ON THE ROAD AGAIN opens in Texas
with Mance Lipscomb singing "Goin' Down Slow"
on his front porch in Navasota, then follows piano player Buster
Pickens as he leads the film crew through Houston dives and
pool halls looking for other musicians. They locate Lightnin'
Hopkins in a garage partaking in a game of chance, and Hop
Wilson playing bluesy steel guitar in Miss Irene's Tavern.
In Dallas-Fort Worth piano player Whistlin' Alex Moore
whistles along to a rolling boogie woogie, and B.K. Turner, who
recorded in the 1930s as Black Ace, plays his signature
tune on lap top National steel guitar.
In San Francisco, Lowell Fulsom,
one of the foremost shapers of West Coast blues is filmed, then
across the Bay King Louis H. Narcisse, the spiritual leader
of the Mt.

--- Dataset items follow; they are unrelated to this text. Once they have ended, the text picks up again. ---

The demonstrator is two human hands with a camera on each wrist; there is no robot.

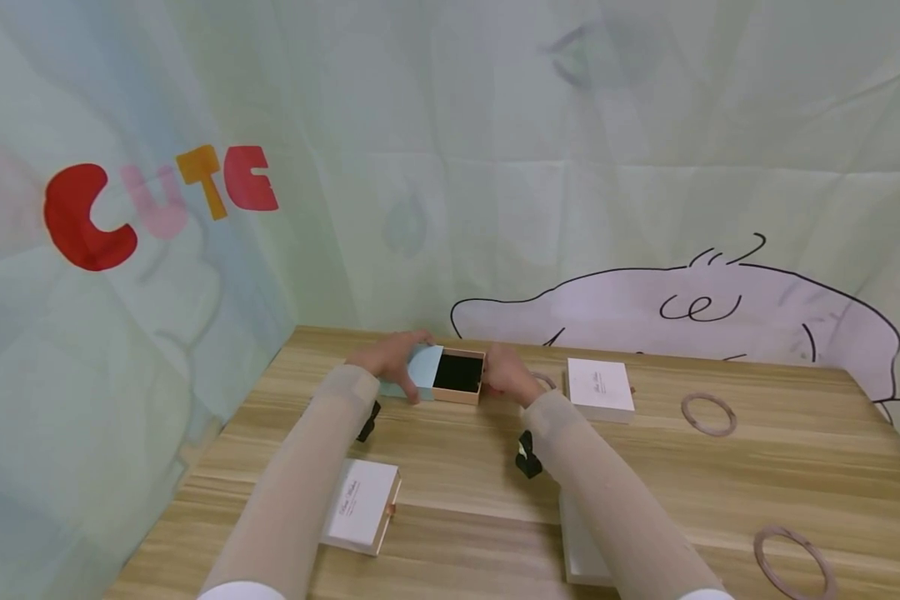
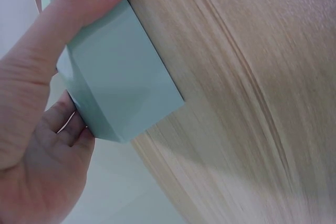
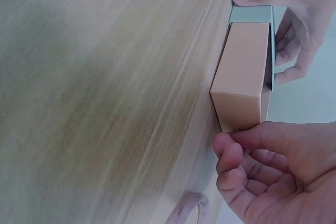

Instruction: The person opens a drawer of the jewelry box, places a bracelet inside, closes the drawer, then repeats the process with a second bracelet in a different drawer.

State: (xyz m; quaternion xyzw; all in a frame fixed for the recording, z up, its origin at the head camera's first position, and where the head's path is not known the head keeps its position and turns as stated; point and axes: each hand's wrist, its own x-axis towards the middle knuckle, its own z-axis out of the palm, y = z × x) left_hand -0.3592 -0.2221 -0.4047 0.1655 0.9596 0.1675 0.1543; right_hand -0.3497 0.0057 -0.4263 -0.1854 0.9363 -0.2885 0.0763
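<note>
Near the table's back edge lies a drawer-style gift box with a light blue sleeve (image 1: 426, 367) and a peach drawer (image 3: 241, 59) drawn partway out, its inside black in the head view. My left hand (image 1: 393, 358) grips the sleeve, thumb across the front side and fingers behind. At the drawer's outer end, the thumb and forefinger of my right hand (image 1: 508, 375) pinch together; whatever small part lies between them is hidden. The right wrist view shows its other fingers curled. Just beside the right hand is a ring (image 3: 184, 208), partly covered in the head view.
White boxes with printed lettering lie about: one right of the hands (image 1: 598, 385), another by the left forearm (image 1: 362, 504). A pale box (image 1: 579, 550) is partly under the right forearm. Two more rings lie at right, one farther back (image 1: 708, 396), one nearer (image 1: 759, 550). A printed curtain (image 1: 495, 225) hangs behind.
</note>
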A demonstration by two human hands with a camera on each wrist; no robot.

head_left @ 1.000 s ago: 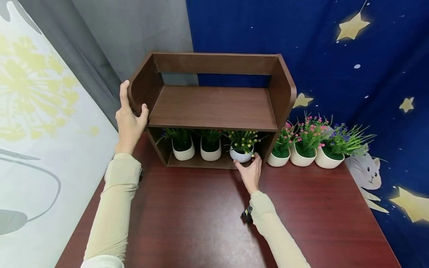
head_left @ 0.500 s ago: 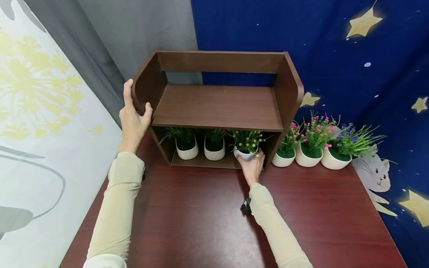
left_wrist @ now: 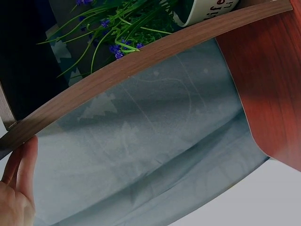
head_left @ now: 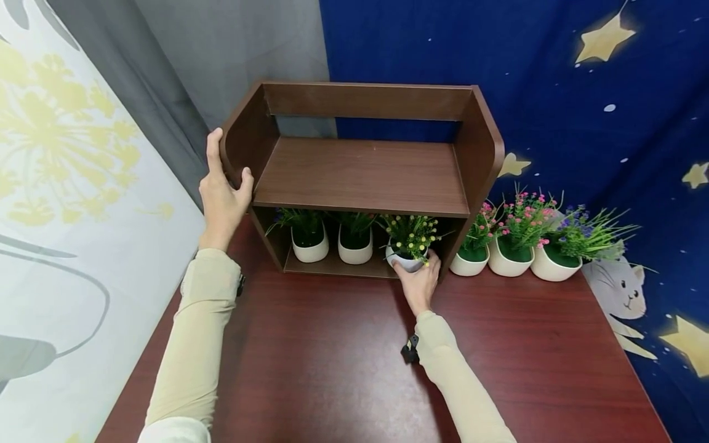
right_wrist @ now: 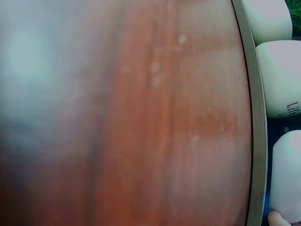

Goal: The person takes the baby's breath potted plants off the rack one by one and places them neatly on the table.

Zion faith, at his Oakland temple leads his congregation
in stirring gospel rockers like "Let It Shine." Heading
east, Rev. Louis Overstreet brings the gospel to the winos, gamblers,
and the down and out on the streets of Tucson, Arizona.
In the shadow of Nashville's Grand
Ole Opry, the Blind James Campbell String Band, one of
the few traditional black string bands ever filmed, plays "John
Henry." At the easternmost point of the journey, J.E.
Mainer and his family band play the fiddle breakdown, "Run
Mountain" in Concord, North Carolina.
Celebrated New Orleans clarinetist
George Lewis is filmed at the newly opened Preservation
Hall playing "Royal Garden Blues" and a plaintive version
of "Burgundy Street Blues," which is enriched by images
of French Quarter street life. Piano player Sweet Emma Barrett
gives a rough barrelhouse treatment to "I Ain't Gonna give
Nobody None of my Jelly Roll," and the Eureka Brass Band
plays at a funeral in the New Orleans tradition.